Palestinian leader Yasser Arafat, who had promised his people independence this year, avoided mention of the anniversary, but other prominent Palestinians said they would not stop fighting until they have a state.
The intense fighting was a sad contrast to the funeral of Leah Rabin, widow of Prime Minister Yitzhak Rabin. The Israeli leader was assassinated five years ago by a Jewish extremist who opposed his peace initiatives. Mrs. Rabin died Sunday of cancer.
First lady Hillary Rodham Clinton--the newly elected U.S. senator from New York--headed a list of dignitaries and ambassadors at the funeral, but no Arab leaders attended. Mrs. Rabin was a peace activist in her own right, carrying on her husband's drive for an end to the Israel-Arab conflict.
In what appeared to be a gesture to the Israeli people, Arafat gave a videotaped eulogy that was broadcast on Israeli television.

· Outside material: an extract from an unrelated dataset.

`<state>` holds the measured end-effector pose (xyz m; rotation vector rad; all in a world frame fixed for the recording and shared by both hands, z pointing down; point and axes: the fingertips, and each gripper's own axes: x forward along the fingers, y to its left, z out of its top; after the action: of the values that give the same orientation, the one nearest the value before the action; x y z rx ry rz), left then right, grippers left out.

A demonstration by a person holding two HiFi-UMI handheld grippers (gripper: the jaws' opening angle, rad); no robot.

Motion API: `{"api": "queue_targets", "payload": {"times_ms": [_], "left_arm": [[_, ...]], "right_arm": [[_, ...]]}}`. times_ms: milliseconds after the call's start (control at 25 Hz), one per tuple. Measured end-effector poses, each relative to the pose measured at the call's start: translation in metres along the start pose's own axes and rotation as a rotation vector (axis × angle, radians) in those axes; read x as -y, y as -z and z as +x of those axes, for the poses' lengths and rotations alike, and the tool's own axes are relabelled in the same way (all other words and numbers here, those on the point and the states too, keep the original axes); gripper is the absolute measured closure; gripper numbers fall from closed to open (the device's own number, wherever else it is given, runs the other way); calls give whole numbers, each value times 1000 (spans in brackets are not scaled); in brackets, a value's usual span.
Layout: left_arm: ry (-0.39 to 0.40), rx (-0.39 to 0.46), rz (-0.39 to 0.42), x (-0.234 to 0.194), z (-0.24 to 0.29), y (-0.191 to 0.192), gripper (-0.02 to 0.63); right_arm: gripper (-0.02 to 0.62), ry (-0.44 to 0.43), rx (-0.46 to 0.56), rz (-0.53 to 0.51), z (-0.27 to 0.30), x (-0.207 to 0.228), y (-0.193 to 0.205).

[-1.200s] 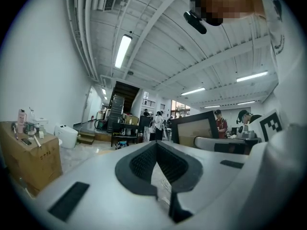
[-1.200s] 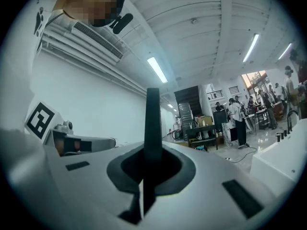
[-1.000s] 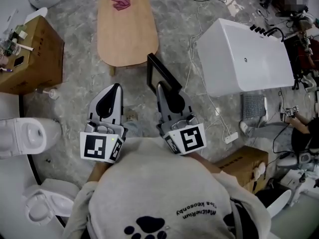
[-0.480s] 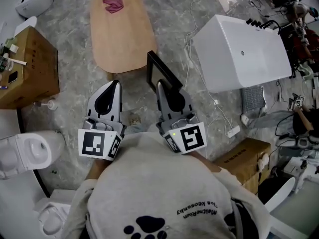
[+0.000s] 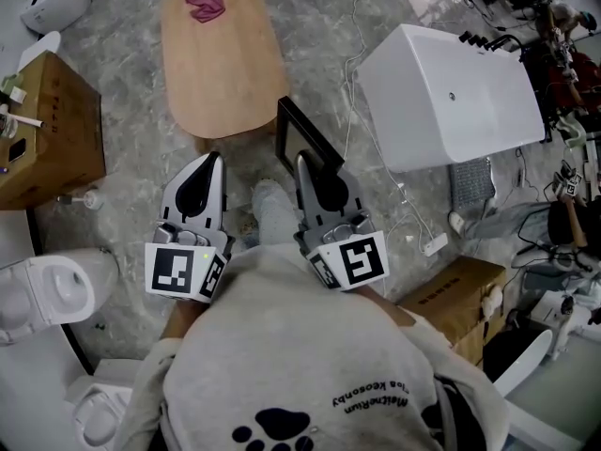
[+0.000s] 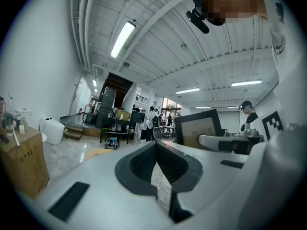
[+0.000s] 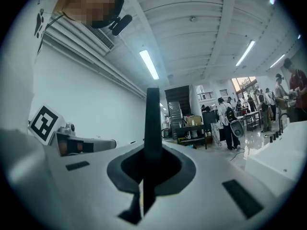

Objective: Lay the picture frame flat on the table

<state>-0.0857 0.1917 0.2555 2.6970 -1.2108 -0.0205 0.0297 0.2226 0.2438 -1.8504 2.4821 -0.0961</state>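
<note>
**Mia:** Where is the picture frame [image 5: 299, 139] hanging right now?

**Ben:** It is standing up on its edge in the middle of the head view. It is up in the air above the floor [image 5: 131, 181]. The right gripper [image 5: 303, 164] is squeezing the frame's thin black rim at the near side, so the frame is sticking out past the tips.

**Mia:** What is the left gripper [image 5: 214, 165] doing?

**Ben:** It is floating just to the left of the frame, not touching it. Its two jaws are pressing together with nothing between them.

**Mia:** Where is the frame going?

**Ben:** I think it is heading to the long wooden surface [image 5: 221, 73] in the upper left. The near end is bare. A pink cloth [image 5: 205, 6] is lying at the far end, well apart from the frame.

**Mia:** Will the frame be hard to handle?

**Ben:** It looks stiff and flat, and I am guessing it is light. It may have glass in front, so it could crack if it drops. The rim is thin and smooth, so it might swing or slip in one grip. Holding the rim, not the middle, seems the safe way.
</note>
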Motion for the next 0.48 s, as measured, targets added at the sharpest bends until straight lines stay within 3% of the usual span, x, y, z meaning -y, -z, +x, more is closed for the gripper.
{"api": "queue_targets", "payload": {"times_ms": [480], "left_arm": [[-66, -15, -15, -30, 47, -2, 598]], "right_arm": [[577, -73, -16, 27, 63, 28, 4]]}}
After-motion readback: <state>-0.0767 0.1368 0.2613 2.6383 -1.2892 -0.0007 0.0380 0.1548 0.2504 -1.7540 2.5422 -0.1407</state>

He said, "I put with all the respects a flower from Palestine on your coffin, renewing my commitment for peace." The eulogy was not broadcast on Palestinian television.
But exchanges of gunfire, not talk of peace, set the tone Wednesday.

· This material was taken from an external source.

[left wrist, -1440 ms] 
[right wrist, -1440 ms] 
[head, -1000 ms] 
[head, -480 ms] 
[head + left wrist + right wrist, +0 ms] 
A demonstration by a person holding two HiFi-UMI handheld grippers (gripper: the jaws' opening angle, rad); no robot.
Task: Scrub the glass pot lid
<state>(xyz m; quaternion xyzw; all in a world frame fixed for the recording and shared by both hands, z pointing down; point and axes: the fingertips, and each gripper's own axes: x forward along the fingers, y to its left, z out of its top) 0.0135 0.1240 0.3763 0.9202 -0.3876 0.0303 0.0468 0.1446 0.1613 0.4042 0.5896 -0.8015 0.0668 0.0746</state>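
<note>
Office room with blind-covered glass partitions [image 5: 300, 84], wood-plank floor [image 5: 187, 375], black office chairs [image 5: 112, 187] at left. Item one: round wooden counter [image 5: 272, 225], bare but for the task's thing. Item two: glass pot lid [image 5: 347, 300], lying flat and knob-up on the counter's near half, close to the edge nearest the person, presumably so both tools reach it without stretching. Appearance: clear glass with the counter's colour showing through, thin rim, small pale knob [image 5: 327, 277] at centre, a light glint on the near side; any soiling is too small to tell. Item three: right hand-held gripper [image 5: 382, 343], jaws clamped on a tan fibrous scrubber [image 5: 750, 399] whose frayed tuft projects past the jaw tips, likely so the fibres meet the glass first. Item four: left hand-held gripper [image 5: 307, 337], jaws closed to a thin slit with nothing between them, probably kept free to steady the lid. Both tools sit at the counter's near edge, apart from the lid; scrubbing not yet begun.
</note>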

"The political rhetoric has been replaced by field action," Palestinian spokeswoman Hanan Ashrawi said in apparent reference to recent Palestinian ambushes of Israeli soldiers and settlers on roads in the West Bank and Gaza Strip.
"In a sense, the army of occupation and the settlers have become legitimate and select targets of Palestinian resistance," she said.
Arafat has repeatedly pledged that this year would bring Palestinian sovereignty, but the current hostility has eliminated any chance of a negotiated settlement for now. He has also backed away from unilaterally declaring an independent state.
Israel, which suspended peace talks amid the violence, said it would not resume negotiations until calm is restored.
"We are in the middle of a march of folly, and this tragic situation needs to be brought to an end," said Israeli Foreign Minister Shlomo Ben-Ami.
The anniversary came as Israel enforced a tight blockade of Palestinian communities for a second day Wednesday, paralyzing normal life in the West Bank and Gaza.
As the crisis dragged on, President Clinton said his biggest regret of his presidency may be his inability to reconcile Israel and the Palestinians.
"I really wanted with all my heart to finish the...peace process," Clinton said in Brunei, where he was attending an economic summit.
Eight Palestinians were shot and killed Wednesday by Israeli forces--two at the Karni crossing between Israel and Gaza, two in the West Bank town of Tulkarem, one each in Hebron, Qalqilya, Jericho and Jenin, doctors said, after clashes that featured Palestinian rock-throwing, firebombs and gunshots.
Another Palestinian died Wednesday in Gaza of wounds sustained the night before. Also, at least 36 Palestinians were wounded Wednesday, according to hospital officials.
A total of 219 people have been killed, most of them Palestinian teenagers and young men, since the fighting broke out at the end of September.
Palestinians also buried two youths killed by Israeli gunfire Tuesday, 13-year-old Mohammed Ijla from Gaza City and 15-year-old Fader Barsh from the West Bank refugee camp of Al Amari.
In both instances, thousands of mourners carrying Palestinian flags poured into the streets, and those with pistols and automatic rifles repeatedly fired shots into the air in a show of defiance.
"Why was Mohammed killed? He knew that all the people want a state," said the teen-ager's uncle, Arafat Ijla. "It's time for our state."
Israeli Prime Minister Ehud Barak called a meeting of his security Cabinet on Wednesday to discuss Israel's response to recent ambushes by Palestinians. Four Israelis were killed in drive-by shootings Monday, the highest one-day death toll for Israelis since the violence began.
Barak is under growing public pressure from Israelis to retaliate harshly, but apparently fears that a major strike will reduce the chance of resuming peace talks, which he says remains his ultimate goal.
Barak's senior policy adviser, Danny Yatom, said Wednesday that "it is possible we may rethink the policy of restraint we adopted in recent weeks."